◆ WHAT YOU WILL DO ◆
Only the lines below from the one containing "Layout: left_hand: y" to the one containing "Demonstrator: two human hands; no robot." should be repeated, both included and unchanged.
GIVEN MATERIAL Start Marker
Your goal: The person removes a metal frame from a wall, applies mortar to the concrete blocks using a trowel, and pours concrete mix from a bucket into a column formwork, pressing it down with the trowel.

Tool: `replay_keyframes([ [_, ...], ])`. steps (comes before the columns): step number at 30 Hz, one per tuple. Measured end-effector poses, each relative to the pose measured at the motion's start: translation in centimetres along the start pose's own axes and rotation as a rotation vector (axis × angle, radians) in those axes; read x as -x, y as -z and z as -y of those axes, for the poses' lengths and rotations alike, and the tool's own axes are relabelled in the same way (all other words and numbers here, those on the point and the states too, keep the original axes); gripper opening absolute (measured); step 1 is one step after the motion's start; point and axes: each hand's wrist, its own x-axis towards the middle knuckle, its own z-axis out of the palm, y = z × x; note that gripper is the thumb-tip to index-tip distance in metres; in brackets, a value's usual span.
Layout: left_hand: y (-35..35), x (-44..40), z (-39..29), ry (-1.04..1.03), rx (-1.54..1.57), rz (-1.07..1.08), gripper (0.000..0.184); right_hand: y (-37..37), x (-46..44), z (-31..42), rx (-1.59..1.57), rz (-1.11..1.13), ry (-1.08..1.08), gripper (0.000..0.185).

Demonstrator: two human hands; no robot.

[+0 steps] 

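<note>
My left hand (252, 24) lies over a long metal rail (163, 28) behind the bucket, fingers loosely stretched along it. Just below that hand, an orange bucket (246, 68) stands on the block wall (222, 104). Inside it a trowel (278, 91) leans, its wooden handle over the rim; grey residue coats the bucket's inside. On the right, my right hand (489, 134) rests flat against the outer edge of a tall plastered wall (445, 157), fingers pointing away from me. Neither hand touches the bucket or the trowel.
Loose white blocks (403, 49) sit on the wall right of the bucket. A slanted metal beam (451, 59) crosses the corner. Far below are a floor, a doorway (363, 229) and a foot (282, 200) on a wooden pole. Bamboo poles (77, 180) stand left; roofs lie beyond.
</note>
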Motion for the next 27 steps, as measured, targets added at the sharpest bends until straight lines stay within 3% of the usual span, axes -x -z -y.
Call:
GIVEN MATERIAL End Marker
◆ SOLUTION TO THIS TASK ◆
Layout: left_hand: y (-35..35), x (-44..40), z (-39..29), ry (-1.04..1.03), rx (-1.54..1.57), rz (-1.07..1.08), gripper (0.000..0.184); right_hand: y (-37..37), x (-46..44), z (-31..42), rx (-1.59..1.57), rz (-1.11..1.13), ry (-1.08..1.08), gripper (0.000..0.185).

Demonstrator: two human hands; no robot.

This answer has no further content.